- Opening Delimiter -
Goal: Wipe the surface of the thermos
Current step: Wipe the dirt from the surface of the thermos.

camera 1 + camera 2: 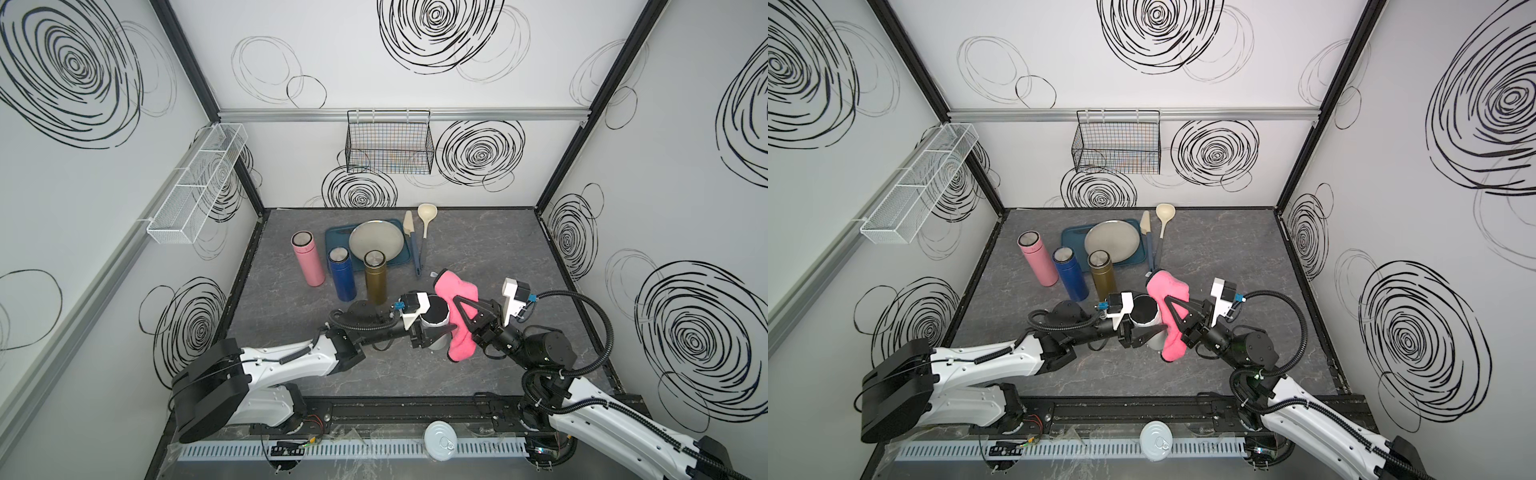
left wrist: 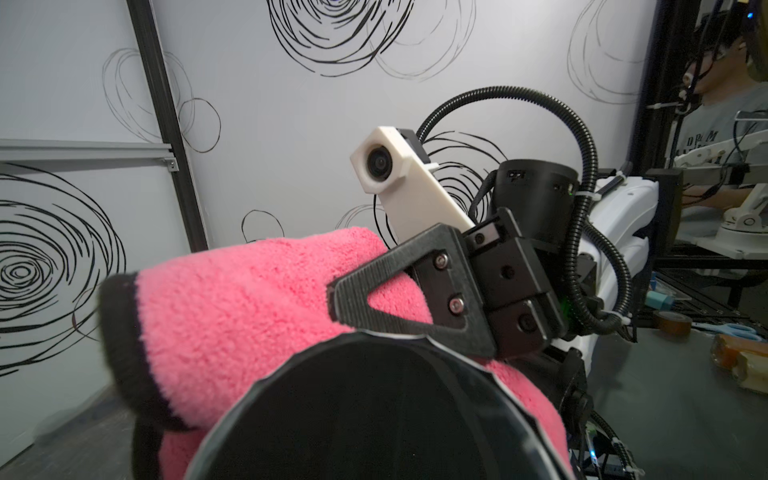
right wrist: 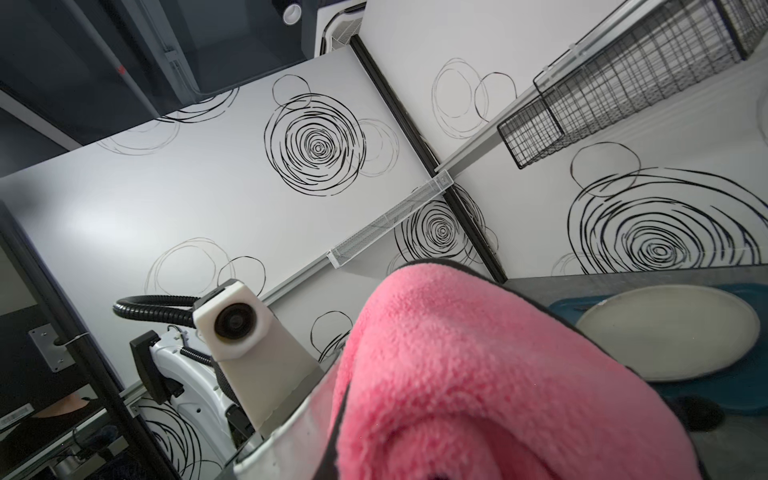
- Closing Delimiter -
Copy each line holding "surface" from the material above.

Goal: Wipe the surface of the thermos
Current step: Wipe the dirt from the surface of the thermos.

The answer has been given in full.